→ **What the task requires**
Copy the records below exactly, leaving out any pictures.

Collected data entries
════════════════════
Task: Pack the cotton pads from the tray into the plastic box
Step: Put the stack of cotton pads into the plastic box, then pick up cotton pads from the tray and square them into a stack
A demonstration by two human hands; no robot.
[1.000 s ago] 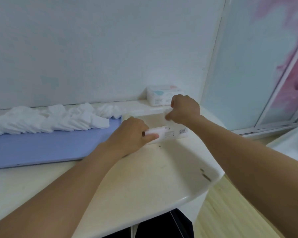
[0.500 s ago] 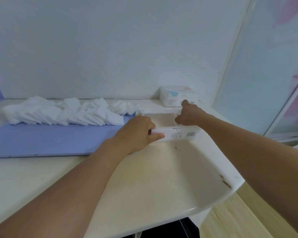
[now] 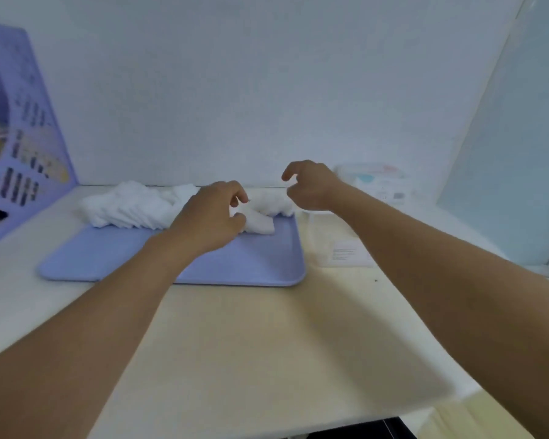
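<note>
A lilac tray (image 3: pixel 114 258) lies on the cream table, with a heap of white cotton pads (image 3: pixel 130 207) along its far edge. My left hand (image 3: pixel 211 217) hovers over the right end of the heap, fingers loosely curled and holding nothing. My right hand (image 3: pixel 311 185) hangs above the tray's far right corner, fingers relaxed and empty. The clear plastic box (image 3: pixel 336 245) with a white label sits just right of the tray; my right forearm crosses over it. The image is blurred.
A sealed pack of cotton pads (image 3: pixel 377 182) stands against the wall at the back right. A purple perforated file holder (image 3: pixel 16 141) stands at the far left. The table's rounded front edge (image 3: pixel 362 419) is close to me.
Both hands have let go of the plastic box and moved left to the tray's cotton pads. The camera has swung left, bringing the whole tray and the file holder into view.
</note>
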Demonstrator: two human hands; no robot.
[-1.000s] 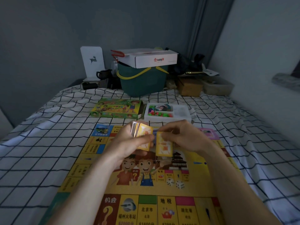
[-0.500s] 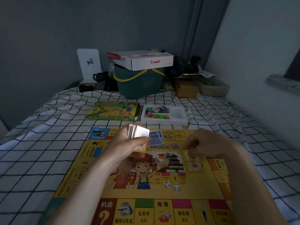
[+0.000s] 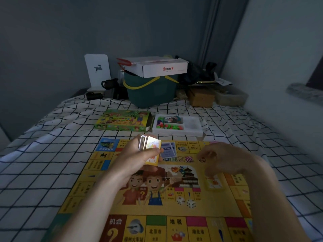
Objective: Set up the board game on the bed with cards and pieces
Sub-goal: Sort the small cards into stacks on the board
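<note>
A yellow game board [image 3: 206, 205] lies flat on the bed. My left hand [image 3: 138, 159] grips a stack of yellow cards [image 3: 151, 149] above the board's upper middle. My right hand [image 3: 225, 160] hovers over the board's right side with loosely curled fingers, holding nothing. Just below it a single yellow card [image 3: 214, 182] lies on the board. Two blue cards [image 3: 167, 149] lie near the board's top edge. Two white dice [image 3: 186, 202] sit near the board's middle.
Beyond the board sit the green game box [image 3: 122, 120] and a white tray [image 3: 192, 127] of coloured pieces. A teal bucket [image 3: 152, 91] with a white carton [image 3: 164, 67] on top stands at the bed's head, with a brown box [image 3: 201, 97]. A wall runs along the right.
My right hand took one yellow card off the stack, carried it right and laid it on the board, then let go and lifted slightly. My left hand kept the stack.
</note>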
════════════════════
→ **Final answer**
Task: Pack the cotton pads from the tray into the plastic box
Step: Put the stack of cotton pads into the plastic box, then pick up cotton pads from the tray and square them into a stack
A demonstration by two human hands; no robot.
[1.000 s ago] 
[0.500 s ago] 
[now] 
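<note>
A lilac tray (image 3: pixel 114 258) lies on the cream table, with a heap of white cotton pads (image 3: pixel 130 207) along its far edge. My left hand (image 3: pixel 211 217) hovers over the right end of the heap, fingers loosely curled and holding nothing. My right hand (image 3: pixel 311 185) hangs above the tray's far right corner, fingers relaxed and empty. The clear plastic box (image 3: pixel 336 245) with a white label sits just right of the tray; my right forearm crosses over it. The image is blurred.
A sealed pack of cotton pads (image 3: pixel 377 182) stands against the wall at the back right. A purple perforated file holder (image 3: pixel 16 141) stands at the far left. The table's rounded front edge (image 3: pixel 362 419) is close to me.
Both hands have let go of the plastic box and moved left to the tray's cotton pads. The camera has swung left, bringing the whole tray and the file holder into view.
</note>
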Demonstrator: two human hands; no robot.
[-1.000s] 
[-0.500s] 
[+0.000s] 
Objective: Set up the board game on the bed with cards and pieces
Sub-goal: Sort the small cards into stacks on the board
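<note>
A yellow game board [image 3: 206, 205] lies flat on the bed. My left hand [image 3: 138, 159] grips a stack of yellow cards [image 3: 151, 149] above the board's upper middle. My right hand [image 3: 225, 160] hovers over the board's right side with loosely curled fingers, holding nothing. Just below it a single yellow card [image 3: 214, 182] lies on the board. Two blue cards [image 3: 167, 149] lie near the board's top edge. Two white dice [image 3: 186, 202] sit near the board's middle.
Beyond the board sit the green game box [image 3: 122, 120] and a white tray [image 3: 192, 127] of coloured pieces. A teal bucket [image 3: 152, 91] with a white carton [image 3: 164, 67] on top stands at the bed's head, with a brown box [image 3: 201, 97]. A wall runs along the right.
My right hand took one yellow card off the stack, carried it right and laid it on the board, then let go and lifted slightly. My left hand kept the stack.
</note>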

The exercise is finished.